Search code examples
pythonpandasnumpypandas-groupbypandas-datareader

How to perform below task using pandas which is faster and does not give warning 'SettingWithCopyWarning'


I am accessing the timestamp from the data. If several timestamps have same value, then changing them. In that case add 2 to the second timestamp if two are same. If three are same then add 2 to second and add 4 to third and so on. I get a warning /anaconda/lib/python3.6/site-packages/ipykernel/main.py:8: SettingWithCopyWarning: A value is trying to be set on a copy of a slice from a DataFrame

See the caveats in the documentation: http://pandas.pydata.org/pandas-docs/stable/indexing.html#indexing-view-versus-copy

My problem is: it takes too long to perform the task. I want to know if there is some specific way to perform the task in a more precise way in pandas. Please consider I am new to panda.

dftime =df.time 
for i in range (len(dftime)):
    if i!=0:
        if dftime[i]==dftime[i-1]:
            dftime[i]=dftime[i]+2
        if dftime[i]<dftime[i-1]:
            dftime[i]=dftime[i-1]+2

Solution

  • Generally, you should never use the for i in range(len(collection)) construct to iterate over a collection in Python since you can simply use for item in collection.

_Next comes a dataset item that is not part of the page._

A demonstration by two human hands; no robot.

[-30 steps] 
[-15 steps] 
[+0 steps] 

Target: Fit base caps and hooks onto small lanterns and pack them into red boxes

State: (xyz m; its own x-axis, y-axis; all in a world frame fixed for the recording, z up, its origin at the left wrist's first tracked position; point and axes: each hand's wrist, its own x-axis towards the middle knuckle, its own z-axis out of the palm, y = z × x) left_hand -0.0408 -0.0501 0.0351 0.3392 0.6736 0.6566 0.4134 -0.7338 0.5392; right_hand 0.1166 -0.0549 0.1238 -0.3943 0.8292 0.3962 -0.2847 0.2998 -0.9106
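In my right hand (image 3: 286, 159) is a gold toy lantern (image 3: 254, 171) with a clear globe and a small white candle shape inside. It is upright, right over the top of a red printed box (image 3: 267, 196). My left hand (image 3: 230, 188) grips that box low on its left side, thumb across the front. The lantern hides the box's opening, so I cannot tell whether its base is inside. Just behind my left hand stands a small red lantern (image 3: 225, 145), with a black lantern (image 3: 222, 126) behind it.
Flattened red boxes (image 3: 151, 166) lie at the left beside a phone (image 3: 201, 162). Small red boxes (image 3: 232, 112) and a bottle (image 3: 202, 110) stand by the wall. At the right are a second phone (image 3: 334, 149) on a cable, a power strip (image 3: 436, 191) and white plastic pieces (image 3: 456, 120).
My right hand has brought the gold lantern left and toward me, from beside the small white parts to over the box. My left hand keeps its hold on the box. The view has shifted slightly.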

    Particularly in pandas, you rarely have to iterate over series and if you do, you should never modify something you are iterating over. Depending on the data types, the iterator might return a copy and writing to it will have no effect. Instead, you should opt for operations on entire arrays.

    The pandas way to rewrite your code would be

    dftime = df.time
    dftime[dftime == dftime.shift()] += 2
    dftime[dftime < dftime.shift()] += 2